Multi-modal liver magnetic resonance image registration system based on deep learning

Technical Field

The invention belongs to the technical field of magnetic resonance image registration, and particularly relates to a liver magnetic resonance image registration method system with different contrasts, namely different modalities.

Background

Liver cancer is a common tumor in China, is the sixth most common cancer in the world, is also the cancer with the second highest Asian fatality rate, and has important significance in early and accurate diagnosis of liver lesions. In the process of diagnosing liver lesions, comprehensive and comprehensive judgment is generally performed according to the characteristics and advantages of different images by combining image information of multiple modalities. For example, the magnetic resonance Dynamic enhanced MRI (Dynamic Contrast enhanced MRI, DCE-MRI) can carry out quantitative analysis on the permeability of tumor vessels, not only can provide the morphological characteristics of liver lesions, but also can reflect the blood supply state of the lesions; diffusion Weighted Imaging (DWI) can carry out quantitative analysis on the characteristics and the tissue structure of liver cells, provides more information than conventional MRI, and has great significance for determining pathological changes and physiological activities of lesion parts; in recent years, blood oxygen level dependent functional magnetic resonance imaging (BOLD-fMRI) with deoxyhemoglobin as an endogenous contrast agent can reflect changes of hemodynamics and blood oxygen content, and can be used for diagnosis and severity evaluation of liver diseases. The purpose of image registration is to align images of different modalities spatially or temporally to more accurately locate the lesion.

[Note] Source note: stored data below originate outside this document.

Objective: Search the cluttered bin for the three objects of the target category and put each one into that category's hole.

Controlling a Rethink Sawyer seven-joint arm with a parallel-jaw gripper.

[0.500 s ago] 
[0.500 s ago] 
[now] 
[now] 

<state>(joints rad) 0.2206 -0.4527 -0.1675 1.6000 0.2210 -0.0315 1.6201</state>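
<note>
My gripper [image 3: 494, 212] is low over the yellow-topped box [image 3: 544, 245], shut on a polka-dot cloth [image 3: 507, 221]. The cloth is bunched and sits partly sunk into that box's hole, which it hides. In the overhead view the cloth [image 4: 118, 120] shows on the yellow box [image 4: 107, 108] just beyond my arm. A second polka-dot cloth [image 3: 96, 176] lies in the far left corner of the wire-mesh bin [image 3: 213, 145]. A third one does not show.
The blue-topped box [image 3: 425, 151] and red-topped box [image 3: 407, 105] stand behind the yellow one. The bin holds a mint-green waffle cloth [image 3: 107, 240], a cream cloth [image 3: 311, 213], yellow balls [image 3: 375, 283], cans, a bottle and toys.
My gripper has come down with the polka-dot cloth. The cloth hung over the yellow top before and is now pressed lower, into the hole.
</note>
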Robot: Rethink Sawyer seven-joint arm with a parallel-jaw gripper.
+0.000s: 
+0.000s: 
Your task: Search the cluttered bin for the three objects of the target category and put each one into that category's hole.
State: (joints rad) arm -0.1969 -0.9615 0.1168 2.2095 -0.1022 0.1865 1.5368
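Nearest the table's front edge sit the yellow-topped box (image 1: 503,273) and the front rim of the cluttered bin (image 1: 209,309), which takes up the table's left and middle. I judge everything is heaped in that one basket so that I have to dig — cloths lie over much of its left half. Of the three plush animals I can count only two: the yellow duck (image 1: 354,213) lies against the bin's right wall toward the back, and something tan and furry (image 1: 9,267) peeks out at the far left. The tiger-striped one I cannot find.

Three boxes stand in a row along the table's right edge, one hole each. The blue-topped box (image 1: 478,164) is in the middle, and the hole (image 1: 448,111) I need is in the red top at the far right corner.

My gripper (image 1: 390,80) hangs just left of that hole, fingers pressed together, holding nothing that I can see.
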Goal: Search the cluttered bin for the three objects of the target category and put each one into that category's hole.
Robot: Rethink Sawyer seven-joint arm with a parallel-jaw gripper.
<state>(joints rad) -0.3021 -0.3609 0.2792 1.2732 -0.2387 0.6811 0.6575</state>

The traditional multi-modal registration method mostly adopts a linear transformation model and a nonlinear transformation model. The linear transformation model comprises rigid registration, similarity registration and affine registration through adjustment of a linear change matrix and a translation vector, but the method cannot take local differences between a source image and a target image into account. In nonlinear transformation, a deformation field-based spline function, such as a thin-plate spline method and a B-spline method, is commonly used, and an optimal smooth displacement field is obtained by solving a mapping relation between corresponding control points of a target image and a reference image, however, as the number of the control points increases, a coefficient matrix becomes larger and larger, and calculation accuracy and stability are reduced.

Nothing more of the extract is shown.